Elle ne se précipite pas. Elle n’a jamais été du genre à se précipiter.
— Mademoiselle Collins ! Par ici !
Elle tourne la tête, très légèrement, juste assez pour offrir son profil gauche, le meilleur, tout le monde le sait, et sourit de ce sourire qui ne dit ni oui ni non, mais toujours peut-être.

Dans le hall de l’hôtel, à l’abri de la fièvre du tapis rouge, d’autres visages familiers se retrouvent autour des premières coupes de champagne.
John Forsythe est déjà là, adossé à une colonne de marbre, avec cette stature tranquille de patriarche qui n’a rien à prouver. Blake Carrington incarne une certaine idée de l’Amérique fortunée, élégante, intransigeante, mais toujours digne. Ce soir, John est entouré d’une petite cour naturelle, comme toujours. Linda Evans le rejoint, radieuse dans sa robe dorée, et quelque chose dans la façon dont ils échangent un regard dit qu’ils savent tous les deux ce que cette nuit pourrait leur apporter.
Parce que Linda Evans est nommée ce soir. Meilleure actrice dans une série dramatique, pour Dynastie.
Elle n’est pas la seule.
C’est Ken Kercheval qui lâche l’information, avec ce ton de Cliff Barnes qui ne peut pas s’empêcher de provoquer :
— Tu sais que Barbara est là ce soir ? dit-il à Larry en lui tendant un verre. Elle est dans la course, elle aussi.
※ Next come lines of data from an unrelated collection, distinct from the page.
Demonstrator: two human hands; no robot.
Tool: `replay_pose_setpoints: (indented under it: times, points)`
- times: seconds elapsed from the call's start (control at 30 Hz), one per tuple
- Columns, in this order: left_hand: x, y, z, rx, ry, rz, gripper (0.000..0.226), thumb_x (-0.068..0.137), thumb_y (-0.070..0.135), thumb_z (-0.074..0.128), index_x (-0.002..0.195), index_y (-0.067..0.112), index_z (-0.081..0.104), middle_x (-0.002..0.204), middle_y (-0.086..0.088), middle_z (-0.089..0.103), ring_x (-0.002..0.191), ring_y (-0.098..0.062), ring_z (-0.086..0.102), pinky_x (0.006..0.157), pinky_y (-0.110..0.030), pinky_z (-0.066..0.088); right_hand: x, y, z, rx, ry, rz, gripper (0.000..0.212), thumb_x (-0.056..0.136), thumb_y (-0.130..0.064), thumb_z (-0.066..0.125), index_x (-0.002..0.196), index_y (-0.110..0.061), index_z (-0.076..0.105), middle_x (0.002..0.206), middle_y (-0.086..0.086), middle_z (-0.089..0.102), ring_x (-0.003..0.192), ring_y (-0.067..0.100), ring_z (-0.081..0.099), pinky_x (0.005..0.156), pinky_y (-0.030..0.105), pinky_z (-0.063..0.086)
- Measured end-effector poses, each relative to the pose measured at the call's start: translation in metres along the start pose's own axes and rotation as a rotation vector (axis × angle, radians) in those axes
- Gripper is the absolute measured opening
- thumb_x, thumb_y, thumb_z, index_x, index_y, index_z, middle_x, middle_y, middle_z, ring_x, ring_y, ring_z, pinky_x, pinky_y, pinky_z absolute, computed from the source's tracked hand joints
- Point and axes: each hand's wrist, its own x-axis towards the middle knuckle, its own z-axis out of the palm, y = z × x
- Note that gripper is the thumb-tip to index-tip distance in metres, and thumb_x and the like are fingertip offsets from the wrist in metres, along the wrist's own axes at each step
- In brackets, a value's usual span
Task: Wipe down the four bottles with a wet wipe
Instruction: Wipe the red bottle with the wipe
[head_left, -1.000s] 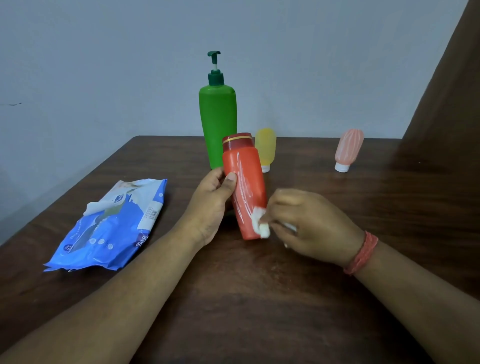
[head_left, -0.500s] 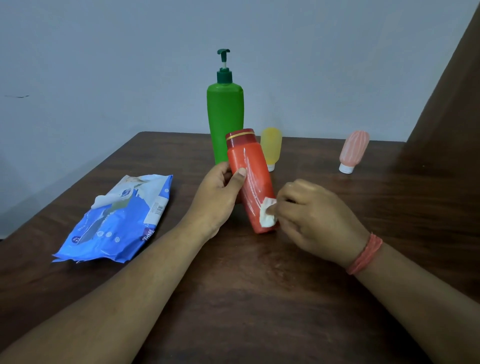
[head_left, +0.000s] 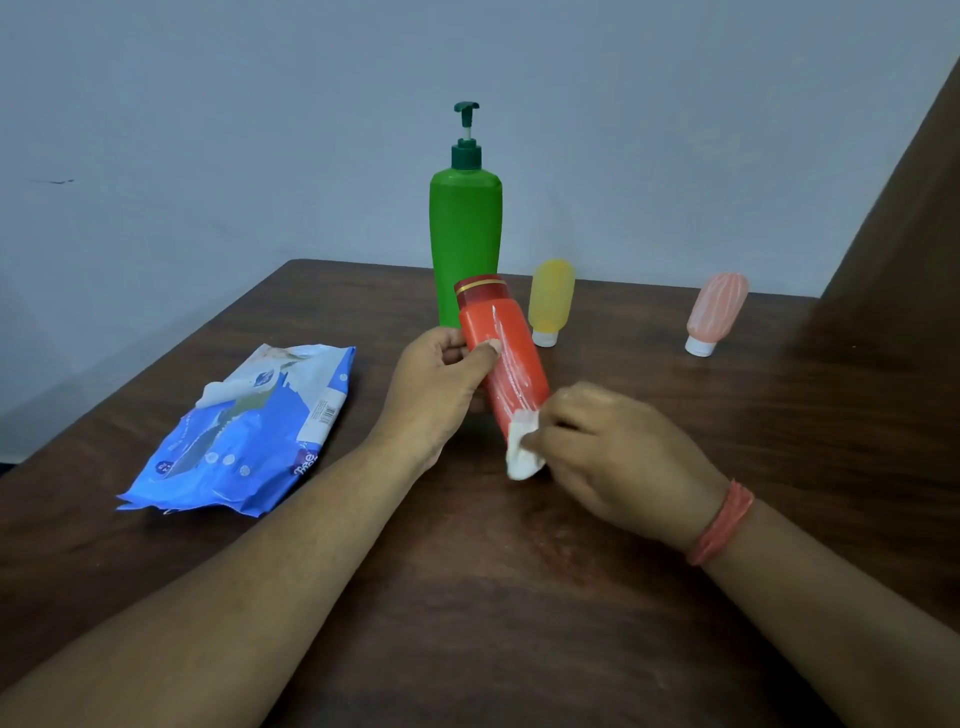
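Observation:
My left hand (head_left: 436, 387) grips a red-orange bottle (head_left: 511, 364) by its upper part, with the dark red cap tilted away from me. My right hand (head_left: 618, 457) pinches a crumpled white wet wipe (head_left: 522, 452) against the bottle's lower end. A tall green pump bottle (head_left: 466, 244) stands upright just behind. To its right a small yellow bottle (head_left: 551, 299) stands on its white cap. Farther right a small pink ribbed bottle (head_left: 716, 312) also stands on its white cap.
A blue pack of wet wipes (head_left: 249, 431) lies on the dark wooden table (head_left: 519, 597) to the left, its flap open. A pale wall runs behind the table. A brown panel rises at the right edge.
The wipe has slid down along the red-orange bottle toward its lower end. My left hand keeps the same hold on the bottle.

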Motion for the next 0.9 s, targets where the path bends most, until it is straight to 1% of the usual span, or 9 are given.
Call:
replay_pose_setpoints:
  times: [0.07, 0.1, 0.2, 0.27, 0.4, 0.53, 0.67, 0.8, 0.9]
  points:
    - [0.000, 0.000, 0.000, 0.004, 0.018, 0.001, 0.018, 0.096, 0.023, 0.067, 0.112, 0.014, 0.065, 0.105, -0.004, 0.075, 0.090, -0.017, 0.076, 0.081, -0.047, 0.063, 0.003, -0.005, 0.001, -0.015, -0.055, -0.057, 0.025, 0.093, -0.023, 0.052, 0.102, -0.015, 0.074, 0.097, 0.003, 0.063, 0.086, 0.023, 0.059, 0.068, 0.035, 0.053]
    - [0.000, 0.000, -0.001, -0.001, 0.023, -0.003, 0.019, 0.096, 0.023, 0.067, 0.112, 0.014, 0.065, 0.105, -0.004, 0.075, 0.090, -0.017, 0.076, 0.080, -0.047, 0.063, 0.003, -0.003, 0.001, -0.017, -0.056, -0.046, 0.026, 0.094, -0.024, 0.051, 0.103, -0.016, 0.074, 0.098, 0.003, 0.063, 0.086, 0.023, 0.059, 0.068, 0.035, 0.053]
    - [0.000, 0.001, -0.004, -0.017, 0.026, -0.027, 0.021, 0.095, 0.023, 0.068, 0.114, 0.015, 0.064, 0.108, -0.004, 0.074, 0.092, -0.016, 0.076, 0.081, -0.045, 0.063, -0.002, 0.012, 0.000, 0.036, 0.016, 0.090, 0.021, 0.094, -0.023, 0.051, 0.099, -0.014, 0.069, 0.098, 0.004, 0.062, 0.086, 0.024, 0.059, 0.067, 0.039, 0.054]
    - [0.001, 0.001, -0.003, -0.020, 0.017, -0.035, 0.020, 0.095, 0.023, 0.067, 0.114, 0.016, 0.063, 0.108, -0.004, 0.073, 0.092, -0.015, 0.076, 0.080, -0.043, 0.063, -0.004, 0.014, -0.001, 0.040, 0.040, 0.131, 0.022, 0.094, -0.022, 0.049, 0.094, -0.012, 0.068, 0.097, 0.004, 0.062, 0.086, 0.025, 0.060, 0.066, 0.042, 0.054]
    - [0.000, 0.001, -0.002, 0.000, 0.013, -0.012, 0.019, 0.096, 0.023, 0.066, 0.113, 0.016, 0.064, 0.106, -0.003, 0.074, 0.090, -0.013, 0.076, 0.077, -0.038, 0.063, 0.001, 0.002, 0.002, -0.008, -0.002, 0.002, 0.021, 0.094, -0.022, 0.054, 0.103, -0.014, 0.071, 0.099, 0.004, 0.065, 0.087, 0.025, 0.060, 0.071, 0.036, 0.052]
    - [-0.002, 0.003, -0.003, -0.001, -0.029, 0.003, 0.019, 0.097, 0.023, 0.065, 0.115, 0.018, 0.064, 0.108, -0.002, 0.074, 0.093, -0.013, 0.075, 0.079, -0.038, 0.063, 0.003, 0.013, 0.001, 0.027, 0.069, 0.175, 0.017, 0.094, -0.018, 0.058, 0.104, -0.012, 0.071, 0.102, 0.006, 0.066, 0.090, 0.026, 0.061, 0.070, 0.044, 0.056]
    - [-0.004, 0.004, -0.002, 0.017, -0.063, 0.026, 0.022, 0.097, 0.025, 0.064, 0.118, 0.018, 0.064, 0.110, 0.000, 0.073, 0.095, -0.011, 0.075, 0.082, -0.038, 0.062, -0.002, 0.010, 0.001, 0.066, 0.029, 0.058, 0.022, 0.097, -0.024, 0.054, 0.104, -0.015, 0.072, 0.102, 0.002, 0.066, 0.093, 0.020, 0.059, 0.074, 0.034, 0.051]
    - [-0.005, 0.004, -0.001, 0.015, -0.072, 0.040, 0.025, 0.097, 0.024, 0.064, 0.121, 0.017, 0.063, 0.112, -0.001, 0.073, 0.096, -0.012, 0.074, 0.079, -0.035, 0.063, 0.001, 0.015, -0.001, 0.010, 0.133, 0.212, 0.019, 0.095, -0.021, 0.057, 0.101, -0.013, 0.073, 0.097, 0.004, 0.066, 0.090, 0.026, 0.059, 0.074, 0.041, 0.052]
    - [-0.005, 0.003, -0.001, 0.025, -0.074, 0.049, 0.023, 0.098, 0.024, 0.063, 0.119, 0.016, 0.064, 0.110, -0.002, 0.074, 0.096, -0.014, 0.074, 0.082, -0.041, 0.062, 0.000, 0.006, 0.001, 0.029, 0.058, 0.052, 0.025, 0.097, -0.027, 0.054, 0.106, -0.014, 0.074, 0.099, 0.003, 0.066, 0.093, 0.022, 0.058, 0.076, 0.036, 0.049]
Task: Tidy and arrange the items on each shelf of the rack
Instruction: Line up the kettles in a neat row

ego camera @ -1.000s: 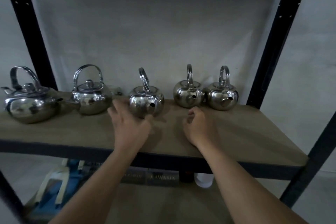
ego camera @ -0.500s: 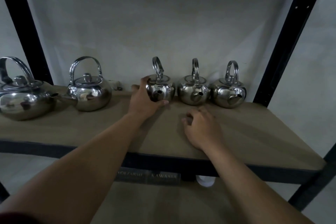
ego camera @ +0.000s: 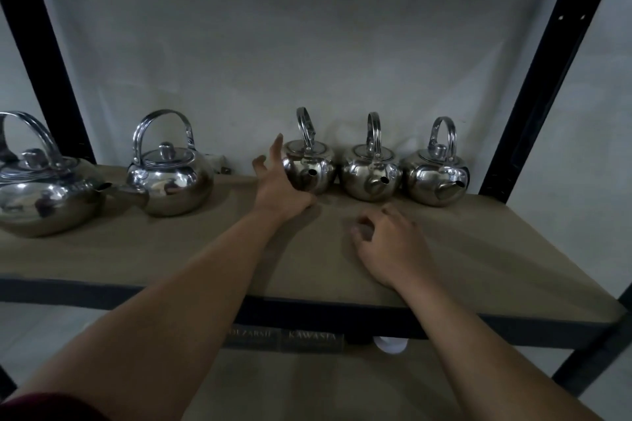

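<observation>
Five shiny steel kettles stand in a row along the back of the brown shelf board (ego camera: 496,249). A large kettle (ego camera: 41,195) is at the far left and a medium kettle (ego camera: 171,181) beside it. Three small kettles sit close together on the right: the third kettle (ego camera: 318,167), the fourth kettle (ego camera: 369,178) and the fifth kettle (ego camera: 434,181). My left hand (ego camera: 277,191) lies against the third kettle's left side with its fingers spread, thumb under its front. My right hand (ego camera: 390,243) rests on the board in front of the fourth kettle, loosely curled and holding nothing.
Black rack posts rise at the left (ego camera: 44,61) and right (ego camera: 547,79), with a grey wall close behind. A gap separates the medium kettle from the small ones. Below the shelf edge are labelled boxes (ego camera: 284,338) and a white object (ego camera: 390,343).
My left hand carried the third kettle back and right, up against the other two small kettles, and its fingers have spread off it. My right hand stayed on the board.
</observation>
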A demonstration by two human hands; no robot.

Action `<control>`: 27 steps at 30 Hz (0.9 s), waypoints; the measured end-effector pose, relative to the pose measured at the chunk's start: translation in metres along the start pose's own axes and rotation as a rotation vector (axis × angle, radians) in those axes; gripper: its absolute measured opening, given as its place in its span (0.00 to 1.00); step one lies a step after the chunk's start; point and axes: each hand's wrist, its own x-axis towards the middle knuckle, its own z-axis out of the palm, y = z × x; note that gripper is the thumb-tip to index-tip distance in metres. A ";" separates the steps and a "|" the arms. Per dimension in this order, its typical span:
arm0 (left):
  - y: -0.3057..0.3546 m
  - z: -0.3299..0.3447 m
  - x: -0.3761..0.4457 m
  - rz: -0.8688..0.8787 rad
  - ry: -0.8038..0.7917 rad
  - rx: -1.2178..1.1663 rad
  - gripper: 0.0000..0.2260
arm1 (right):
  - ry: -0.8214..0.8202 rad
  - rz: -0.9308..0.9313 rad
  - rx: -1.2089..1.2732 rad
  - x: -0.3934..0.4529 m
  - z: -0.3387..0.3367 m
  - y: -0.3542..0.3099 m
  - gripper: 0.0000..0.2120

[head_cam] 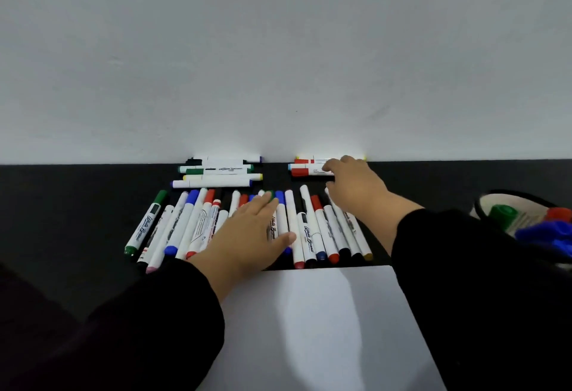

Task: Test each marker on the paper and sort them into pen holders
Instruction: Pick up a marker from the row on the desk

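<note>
Wall (278,50): pale, plain, fills the upper half of the view behind the bench.

Bench (77,198): black top, runs the full width and meets the wall.

Paper (309,328): white sheet, near edge of the bench, between the two black sleeves.

Marker row (312,232): white-barrelled markers lying side by side just beyond the paper, ends toward the person; caps green, blue, red, black, pink and yellow.

Left stack (216,174): several markers lying crosswise near the wall, behind the row's left part.

Right stack (305,167): a few crosswise markers, some with red caps, at the wall, set apart from the left stack by a gap.

Holder (483,205): round, white with a dark rim, at the right edge, partly cut off; green, red and blue caps show inside it.

Left hand (247,235): lies palm down on the middle of the row, fingers (263,205) straight and together, thumb out to the right, gripping nothing.

Right hand (356,186): reaches to the right stack, fingers curled at a red-capped marker (309,171); whether they actually grip it cannot be told.
</note>
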 end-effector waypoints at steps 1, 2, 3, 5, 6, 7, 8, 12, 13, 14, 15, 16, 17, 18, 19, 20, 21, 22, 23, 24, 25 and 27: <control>-0.004 0.001 0.004 0.004 -0.020 0.015 0.33 | -0.010 -0.004 -0.005 0.010 0.005 0.001 0.20; -0.006 0.002 0.006 0.006 -0.039 0.023 0.34 | -0.023 -0.007 -0.010 0.019 0.010 0.003 0.22; -0.007 0.002 0.006 0.006 -0.053 0.030 0.34 | -0.037 -0.010 -0.013 0.027 0.013 0.004 0.23; -0.010 0.004 0.008 0.009 -0.064 0.045 0.33 | -0.063 -0.023 -0.029 0.041 0.019 0.005 0.24; -0.010 0.005 0.008 0.013 -0.062 0.050 0.33 | -0.071 -0.030 -0.043 0.046 0.022 0.005 0.24; -0.011 0.005 0.008 0.017 -0.057 0.054 0.33 | -0.071 -0.037 -0.062 0.050 0.025 0.004 0.24; -0.011 0.005 0.008 0.020 -0.050 0.058 0.33 | -0.065 -0.044 -0.083 0.053 0.027 0.004 0.23; -0.013 0.006 0.008 0.023 -0.044 0.064 0.33 | -0.033 -0.061 -0.148 0.061 0.035 0.001 0.19; -0.013 0.006 0.007 0.023 -0.048 0.068 0.33 | -0.030 -0.053 -0.158 0.062 0.036 0.000 0.18; -0.013 0.006 0.007 0.023 -0.051 0.071 0.33 | -0.024 -0.048 -0.163 0.063 0.036 0.000 0.17; -0.013 0.006 0.007 0.023 -0.053 0.073 0.33 | -0.016 -0.046 -0.162 0.065 0.037 0.000 0.16; -0.012 0.005 0.007 0.023 -0.055 0.073 0.33 | -0.010 -0.049 -0.158 0.066 0.037 0.000 0.14; -0.012 0.005 0.007 0.023 -0.060 0.074 0.33 | -0.010 -0.054 -0.156 0.067 0.036 0.001 0.13; -0.012 0.005 0.007 0.020 -0.067 0.073 0.33 | -0.015 -0.058 -0.158 0.068 0.036 0.001 0.13; -0.012 0.005 0.006 0.017 -0.071 0.071 0.33 | -0.020 -0.065 -0.163 0.068 0.036 0.002 0.12; -0.011 0.004 0.006 0.016 -0.073 0.069 0.33 | -0.017 -0.075 -0.169 0.067 0.036 0.002 0.12; -0.011 0.003 0.005 0.016 -0.074 0.070 0.33 | -0.005 -0.086 -0.172 0.065 0.036 0.002 0.12; -0.010 0.003 0.005 0.015 -0.077 0.073 0.32 | 0.014 -0.100 -0.172 0.063 0.034 0.002 0.12; -0.009 0.002 0.005 0.011 -0.085 0.078 0.32 | 0.039 -0.114 -0.172 0.061 0.033 0.001 0.13; -0.008 0.000 0.005 0.006 -0.092 0.081 0.32 | 0.064 -0.127 -0.170 0.058 0.030 0.001 0.13; -0.008 -0.001 0.005 0.001 -0.098 0.083 0.33 | 0.086 -0.139 -0.163 0.054 0.027 -0.001 0.13; -0.004 -0.007 0.003 0.003 -0.086 0.079 0.33 | 0.119 -0.166 -0.126 0.041 0.018 -0.005 0.12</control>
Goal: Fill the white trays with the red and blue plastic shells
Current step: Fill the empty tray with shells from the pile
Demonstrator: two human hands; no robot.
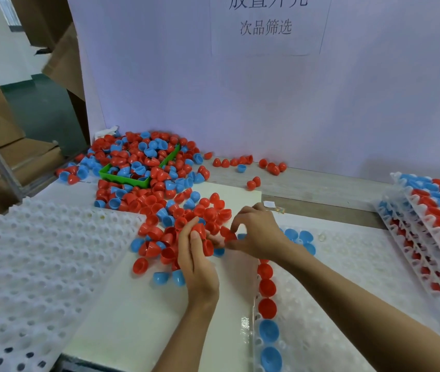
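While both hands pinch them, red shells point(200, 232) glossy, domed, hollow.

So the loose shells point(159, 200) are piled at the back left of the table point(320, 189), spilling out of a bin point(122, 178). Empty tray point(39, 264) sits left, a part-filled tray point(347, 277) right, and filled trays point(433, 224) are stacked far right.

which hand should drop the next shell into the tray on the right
Right hand: it pinches a red shell beside the tray. Left hand grips several shells farther away.
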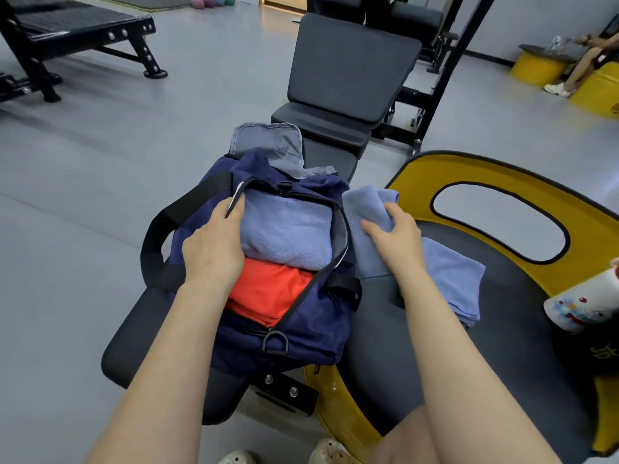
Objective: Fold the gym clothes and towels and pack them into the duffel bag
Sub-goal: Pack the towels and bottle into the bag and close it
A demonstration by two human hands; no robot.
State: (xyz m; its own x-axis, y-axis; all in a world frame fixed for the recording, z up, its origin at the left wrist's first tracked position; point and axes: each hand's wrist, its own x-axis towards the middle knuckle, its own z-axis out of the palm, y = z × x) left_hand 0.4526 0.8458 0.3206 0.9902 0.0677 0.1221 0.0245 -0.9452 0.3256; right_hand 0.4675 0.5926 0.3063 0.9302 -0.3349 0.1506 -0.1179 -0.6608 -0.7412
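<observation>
A navy duffel bag lies open on a black gym bench. Inside it sit a folded light-blue towel and, nearer me, a folded orange garment. My left hand holds the bag's left zipper edge, fingers tucked in beside the towel. My right hand grips a second folded blue towel just right of the bag's opening. A third blue towel lies folded on the dark pad under my right forearm.
The bag's grey-lined flap hangs open at the far end. A yellow-rimmed dark seat stands at right with a white patterned bottle on it. Another bench stands far left. A person sits far right.
</observation>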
Larry Hagman lève un sourcil. Un seul. La marque de fabrique.
— Barbara Bel Geddes ?
— Miss Ellie en personne. Nommée pour Dallas. Meilleure actrice dramatique.
Un silence. Larry tourne lentement son verre entre ses doigts, les yeux brillants d’un calcul que seul J.R. aurait pu faire.
— Alors ce soir, murmure-t-il, c’est Dallas contre Dynastie.
Au fond du couloir, derrière une double porte capitonnée, Patrick Duffy cherche sa cravate dans un miroir en pied et maudit à voix basse l’inventeur du smoking. À ses côtés, Steve Kanaly lui tend un verre de bourbon avec le flegme de Ray Krebbs face à une vache récalcitrante.
— Détends-toi. C’est une soirée, pas un puits de pétrole.
— C’est pire, répond Bobby Ewing avec un sourire. Les puits de pétrole, on sait comment les contrôler.
Dehors, les flashs continuent de crépiter. Le tapis rouge se vide peu à peu. Dans la grande salle de bal du Beverly Hilton, deux mille personnes prennent place. Les tables rondes brillent sous les lustres. Les caméras de NBC se mettent en position.
Et quelque part dans les coulisses, Linda Gray vérifie une dernière fois ses notes, ajuste une mèche de cheveux, et sourit à son reflet.
Ce soir, la nuit appartient aux femmes.
Mais laquelle ?
La semaine prochaine – Épisode 2 : La cérémonie. L’enveloppe s’ouvre. Et personne ne s’y attendait vraiment…
Note : Si les Golden Globes du 30 janvier 1982 ont bien eu lieu au Beverly Hilton Hotel, et si les nominations et récompenses citées dans ce récit sont authentiques, les dialogues, interactions et apartés entre les personnages sont entièrement fictifs et imaginés pour le plaisir de la balade. Toute ressemblance avec des propos réels serait une pure coïncidence — et un beau hasard.